The US decides to go full protectionist in the 70s

Nov 2014
287
ph
#1
What will be the consequence if the US decided to go full protectionist in the 70s in order to protect its steel industry and other strategic industries like autos and appliances? Like if the US decided to slap 1000 percent tariffs on imported steel from Europe and Japan, appliances, and cars from foreign manufacturers, in order to protect the big 3, Bethlehem Steel, and RCA/Zenith? Consdering the very large population of the US as a domestic market, and its very self sufficient industries, they might be pull this off, especially since they can reason that the Asian tiger economies are even more blatant in their protectionist policies, and the US is just following suit.
 
Sep 2013
818
Chattanooga, TN
#2
What will be the consequence if the US decided to go full protectionist in the 70s in order to protect its steel industry and other strategic industries like autos and appliances? Like if the US decided to slap 1000 percent tariffs on imported steel from Europe and Japan, appliances, and cars from foreign manufacturers, in order to protect the big 3, Bethlehem Steel, and RCA/Zenith? Consdering the very large population of the US as a domestic market, and its very self sufficient industries, they might be pull this off, especially since they can reason that the Asian tiger economies are even more blatant in their protectionist policies, and the US is just following suit.
If the US went full protectionist in the 70s, it would have strengthened the economy in the locations of the smelting plants of Bethlehem Steel, RCA, and Zenith, but it would have weakened the economy everywhere else in America.

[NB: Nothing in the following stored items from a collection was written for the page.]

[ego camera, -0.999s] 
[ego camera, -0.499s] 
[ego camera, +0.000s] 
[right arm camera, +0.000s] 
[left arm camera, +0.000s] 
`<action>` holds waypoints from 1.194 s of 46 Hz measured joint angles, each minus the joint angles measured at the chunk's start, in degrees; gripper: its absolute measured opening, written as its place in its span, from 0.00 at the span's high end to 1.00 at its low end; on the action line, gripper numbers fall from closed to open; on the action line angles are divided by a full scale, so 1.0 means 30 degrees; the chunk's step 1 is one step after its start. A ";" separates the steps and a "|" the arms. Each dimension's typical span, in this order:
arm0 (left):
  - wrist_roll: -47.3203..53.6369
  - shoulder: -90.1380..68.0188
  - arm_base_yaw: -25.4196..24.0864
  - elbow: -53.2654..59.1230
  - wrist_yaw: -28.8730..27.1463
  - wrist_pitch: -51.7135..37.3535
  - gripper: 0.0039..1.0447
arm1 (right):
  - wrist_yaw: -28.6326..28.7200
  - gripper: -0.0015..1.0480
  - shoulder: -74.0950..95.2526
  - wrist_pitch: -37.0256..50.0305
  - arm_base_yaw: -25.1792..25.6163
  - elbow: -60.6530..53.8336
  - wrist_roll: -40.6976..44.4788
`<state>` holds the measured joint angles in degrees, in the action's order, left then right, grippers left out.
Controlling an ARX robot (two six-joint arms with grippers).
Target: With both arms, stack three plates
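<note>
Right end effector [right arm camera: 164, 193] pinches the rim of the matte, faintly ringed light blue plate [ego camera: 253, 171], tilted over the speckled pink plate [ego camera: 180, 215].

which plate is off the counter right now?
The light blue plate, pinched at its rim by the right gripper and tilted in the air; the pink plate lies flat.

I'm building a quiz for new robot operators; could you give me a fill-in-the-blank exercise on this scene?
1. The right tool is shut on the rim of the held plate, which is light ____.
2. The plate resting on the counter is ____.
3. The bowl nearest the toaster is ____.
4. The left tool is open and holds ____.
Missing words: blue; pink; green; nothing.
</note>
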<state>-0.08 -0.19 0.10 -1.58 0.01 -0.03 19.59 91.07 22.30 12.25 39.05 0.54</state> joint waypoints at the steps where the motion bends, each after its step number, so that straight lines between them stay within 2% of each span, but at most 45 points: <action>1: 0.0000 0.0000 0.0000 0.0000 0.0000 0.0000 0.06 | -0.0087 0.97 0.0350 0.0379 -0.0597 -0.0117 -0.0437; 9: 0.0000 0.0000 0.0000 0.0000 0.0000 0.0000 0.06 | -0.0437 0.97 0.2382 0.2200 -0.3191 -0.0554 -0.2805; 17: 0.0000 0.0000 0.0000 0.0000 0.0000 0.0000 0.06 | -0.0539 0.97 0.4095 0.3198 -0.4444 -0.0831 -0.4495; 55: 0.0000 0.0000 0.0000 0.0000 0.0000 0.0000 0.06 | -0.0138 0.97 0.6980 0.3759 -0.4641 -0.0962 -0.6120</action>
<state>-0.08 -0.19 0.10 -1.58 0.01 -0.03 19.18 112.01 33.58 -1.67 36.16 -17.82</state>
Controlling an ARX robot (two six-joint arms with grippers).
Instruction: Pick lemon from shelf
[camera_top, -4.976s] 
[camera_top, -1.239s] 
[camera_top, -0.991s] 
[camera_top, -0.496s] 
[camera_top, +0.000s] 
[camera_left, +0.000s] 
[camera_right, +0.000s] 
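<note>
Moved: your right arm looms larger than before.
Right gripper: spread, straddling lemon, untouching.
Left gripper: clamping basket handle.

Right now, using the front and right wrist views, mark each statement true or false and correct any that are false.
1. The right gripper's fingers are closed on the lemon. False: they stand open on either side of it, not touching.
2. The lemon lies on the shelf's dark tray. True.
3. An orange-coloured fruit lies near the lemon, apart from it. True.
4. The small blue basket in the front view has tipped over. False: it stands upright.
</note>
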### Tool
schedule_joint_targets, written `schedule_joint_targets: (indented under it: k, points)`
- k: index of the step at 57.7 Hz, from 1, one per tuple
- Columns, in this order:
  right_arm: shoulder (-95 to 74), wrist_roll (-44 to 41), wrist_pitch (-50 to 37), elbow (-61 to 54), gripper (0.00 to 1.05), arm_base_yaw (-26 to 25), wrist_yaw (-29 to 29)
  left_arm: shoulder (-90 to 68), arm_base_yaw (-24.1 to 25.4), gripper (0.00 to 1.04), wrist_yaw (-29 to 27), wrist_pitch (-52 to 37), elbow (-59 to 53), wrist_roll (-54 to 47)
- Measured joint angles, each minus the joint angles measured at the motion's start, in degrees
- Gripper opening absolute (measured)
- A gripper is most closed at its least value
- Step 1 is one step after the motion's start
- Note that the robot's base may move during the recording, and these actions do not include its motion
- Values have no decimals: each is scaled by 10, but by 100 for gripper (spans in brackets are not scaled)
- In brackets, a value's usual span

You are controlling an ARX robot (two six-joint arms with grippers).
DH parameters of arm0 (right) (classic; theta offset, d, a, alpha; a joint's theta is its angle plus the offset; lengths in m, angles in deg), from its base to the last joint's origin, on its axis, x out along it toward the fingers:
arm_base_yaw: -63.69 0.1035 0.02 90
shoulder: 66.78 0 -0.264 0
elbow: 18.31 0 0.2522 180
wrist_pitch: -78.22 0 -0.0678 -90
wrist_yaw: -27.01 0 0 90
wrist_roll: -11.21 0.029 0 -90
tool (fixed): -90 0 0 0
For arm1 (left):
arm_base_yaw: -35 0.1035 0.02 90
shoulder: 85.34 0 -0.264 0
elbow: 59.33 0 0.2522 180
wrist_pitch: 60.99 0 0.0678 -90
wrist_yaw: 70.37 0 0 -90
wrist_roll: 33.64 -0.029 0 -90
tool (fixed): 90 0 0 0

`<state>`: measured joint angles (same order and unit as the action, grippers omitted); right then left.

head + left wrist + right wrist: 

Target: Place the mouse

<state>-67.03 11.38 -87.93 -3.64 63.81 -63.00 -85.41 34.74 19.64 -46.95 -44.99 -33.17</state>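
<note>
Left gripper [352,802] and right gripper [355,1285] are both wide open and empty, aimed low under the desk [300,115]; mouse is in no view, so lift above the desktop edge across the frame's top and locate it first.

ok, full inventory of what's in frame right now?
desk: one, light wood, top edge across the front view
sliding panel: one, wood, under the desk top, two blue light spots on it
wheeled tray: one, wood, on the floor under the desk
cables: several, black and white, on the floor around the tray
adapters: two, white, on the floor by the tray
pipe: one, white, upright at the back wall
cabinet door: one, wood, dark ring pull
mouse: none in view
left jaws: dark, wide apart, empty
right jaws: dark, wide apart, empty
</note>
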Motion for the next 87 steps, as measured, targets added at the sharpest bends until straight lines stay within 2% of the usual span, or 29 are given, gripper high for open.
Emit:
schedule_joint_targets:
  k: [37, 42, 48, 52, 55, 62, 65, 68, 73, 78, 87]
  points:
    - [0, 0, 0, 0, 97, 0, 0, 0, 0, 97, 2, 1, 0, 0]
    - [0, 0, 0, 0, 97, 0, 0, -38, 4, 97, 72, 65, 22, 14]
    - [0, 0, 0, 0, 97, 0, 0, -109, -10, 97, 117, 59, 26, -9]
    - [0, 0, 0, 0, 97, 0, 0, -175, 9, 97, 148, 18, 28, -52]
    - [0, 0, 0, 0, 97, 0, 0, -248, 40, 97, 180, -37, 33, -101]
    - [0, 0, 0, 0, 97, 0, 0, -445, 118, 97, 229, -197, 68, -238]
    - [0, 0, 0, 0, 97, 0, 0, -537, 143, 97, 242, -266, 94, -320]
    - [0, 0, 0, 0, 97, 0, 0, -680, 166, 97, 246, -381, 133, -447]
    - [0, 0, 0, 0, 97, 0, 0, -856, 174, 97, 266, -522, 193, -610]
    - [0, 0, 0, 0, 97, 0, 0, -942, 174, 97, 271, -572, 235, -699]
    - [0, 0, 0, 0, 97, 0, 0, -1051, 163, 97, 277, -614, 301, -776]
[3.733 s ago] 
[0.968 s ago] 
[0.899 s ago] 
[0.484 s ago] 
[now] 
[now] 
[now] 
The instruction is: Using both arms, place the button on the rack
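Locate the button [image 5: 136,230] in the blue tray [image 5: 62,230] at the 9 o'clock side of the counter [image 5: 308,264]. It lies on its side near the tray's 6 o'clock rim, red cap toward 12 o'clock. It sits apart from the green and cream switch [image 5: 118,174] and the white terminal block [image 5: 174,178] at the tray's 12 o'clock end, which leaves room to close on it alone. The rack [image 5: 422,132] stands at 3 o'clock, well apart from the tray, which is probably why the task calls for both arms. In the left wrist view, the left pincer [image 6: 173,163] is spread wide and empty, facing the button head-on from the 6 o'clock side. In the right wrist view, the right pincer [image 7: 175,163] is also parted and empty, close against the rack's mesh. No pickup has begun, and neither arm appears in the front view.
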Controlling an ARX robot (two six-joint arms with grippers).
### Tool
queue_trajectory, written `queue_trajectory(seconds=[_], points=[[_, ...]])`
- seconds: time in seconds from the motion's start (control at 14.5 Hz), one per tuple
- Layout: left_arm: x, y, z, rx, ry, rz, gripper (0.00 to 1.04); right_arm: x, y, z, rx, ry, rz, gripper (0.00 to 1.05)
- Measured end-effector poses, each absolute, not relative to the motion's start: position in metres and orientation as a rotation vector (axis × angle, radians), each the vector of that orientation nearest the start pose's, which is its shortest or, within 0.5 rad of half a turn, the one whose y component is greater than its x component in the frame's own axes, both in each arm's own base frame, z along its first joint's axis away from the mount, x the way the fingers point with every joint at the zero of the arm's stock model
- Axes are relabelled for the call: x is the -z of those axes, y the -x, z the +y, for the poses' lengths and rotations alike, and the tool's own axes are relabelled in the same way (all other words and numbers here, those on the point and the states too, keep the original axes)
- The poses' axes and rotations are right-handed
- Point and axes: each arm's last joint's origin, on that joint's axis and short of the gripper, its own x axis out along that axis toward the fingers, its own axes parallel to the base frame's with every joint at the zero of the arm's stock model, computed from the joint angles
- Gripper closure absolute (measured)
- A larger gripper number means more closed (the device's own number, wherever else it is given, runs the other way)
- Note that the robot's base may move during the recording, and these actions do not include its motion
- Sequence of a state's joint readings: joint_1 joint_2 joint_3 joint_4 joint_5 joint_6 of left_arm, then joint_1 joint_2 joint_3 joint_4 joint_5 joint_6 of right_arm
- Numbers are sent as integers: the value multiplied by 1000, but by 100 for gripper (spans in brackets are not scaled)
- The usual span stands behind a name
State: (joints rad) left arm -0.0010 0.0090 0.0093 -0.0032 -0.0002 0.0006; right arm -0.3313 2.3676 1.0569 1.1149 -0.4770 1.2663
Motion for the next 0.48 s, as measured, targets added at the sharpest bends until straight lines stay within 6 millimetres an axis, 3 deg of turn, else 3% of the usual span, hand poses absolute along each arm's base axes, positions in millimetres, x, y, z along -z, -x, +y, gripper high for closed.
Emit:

It seems to me like free trade would generally benefit America economically. If American consumers can buy a Chinese product that is both cheaper and higher quality than the American version of the product, wouldn't that generally benefit American consumers?
 
Mar 2013
72
Stafford, VA
#3
If the US went full protectionist in the 70s, it would have strengthened the economy in the locations of the smelting plants of Bethlehem Steel, RCA, and Zenith, but it would have weakened the economy everywhere else in America. It seems to me like free trade would generally benefit America economically. If American consumers can buy a Chinese product that is both cheaper and higher quality than the American version of the product, wouldn't that generally benefit American consumers?
But the Chinese products aren't generally higher quality, and if you don't have a job because the industry has been outsourced to another country, the lower cost is still too expensive.